From: Bjoern Olausson (namdlist_at_googlemail.com)
Date: Sat May 14 2011 - 01:12:57 CDT
Should I run those tests with 2.8b2 or are you satisfied with 2.7?
Cheers,
Bjoern
On Fri, May 13, 2011 at 21:52, Jim Phillips <jim_at_ks.uiuc.edu> wrote:
>
> Thanks. It looks like the switch from PME slabs to pencils happens between
> 144 and 156, but there's no obvious change from 252 to 264. The 264-core
> runs for over 1000 steps so it's not a deterministic problem.
>
> Please try for the two failing cases first adding outputTiming 1 so that
> we'll know what timestep it actually hangs on and then turning off PME so
> that we can tell if there's a connection to PME or not.
>
> -Jim
>
> On Fri, 13 May 2011, Bjoern Olausson wrote:
>
>> Hi,
>>
>> while tuning the "twoAway" options, the simulation which stalled on
>> 156 cores now stalled on 264 cores.
>> with twoAwayX, twoAwayY, twoAwayZ all set to NO it stalls on 156 cores
>> with twoAwayX set to YES and twoAwayY, twoAwayZ set to NO it stalles
>> on 264 cores.
>>
>> (This was tested with NAMD 2.7, but I guess 2.8 will behave the same way)

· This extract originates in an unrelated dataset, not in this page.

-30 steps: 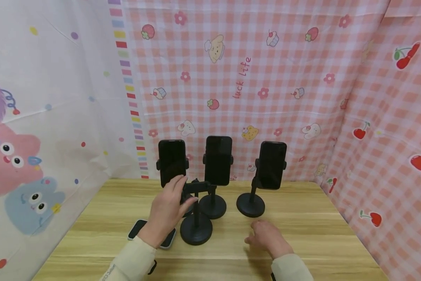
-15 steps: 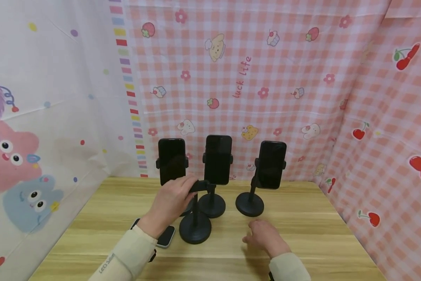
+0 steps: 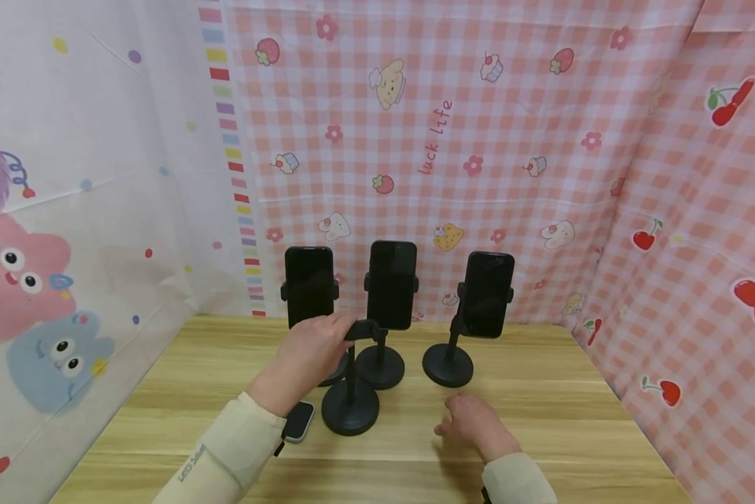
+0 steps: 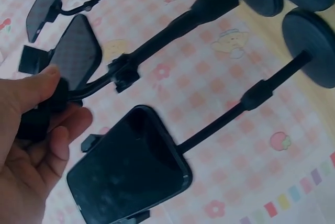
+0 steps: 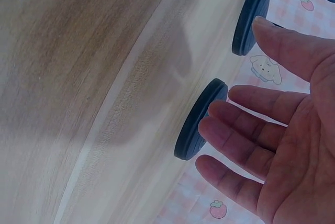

>> Please find the according logs under the following Link:
>> http://daten-transport.de/?id=7qK3HdCVnM7W (namd-logs.tar.bz2 584,5
>> Kilobytes)
>>
>> Cheers and many thanks,
>> Bjoern
>>
>> On Fri, May 13, 2011 at 15:20, Jim Phillips <jim_at_ks.uiuc.edu> wrote:
>>>
>>> Hi,
>>>
>>> Please send me the complete log file for the largest working and smallest
>>> hanging runs (I guess that's 144 and 156 cores).
>>>
>>> -Jim
>>>
>>>
>>> On Fri, 13 May 2011, Bjoern Olausson wrote:
>>>
>>>> Hi,
>>>>
>>>> with one of my Simulation I ran into the following problem.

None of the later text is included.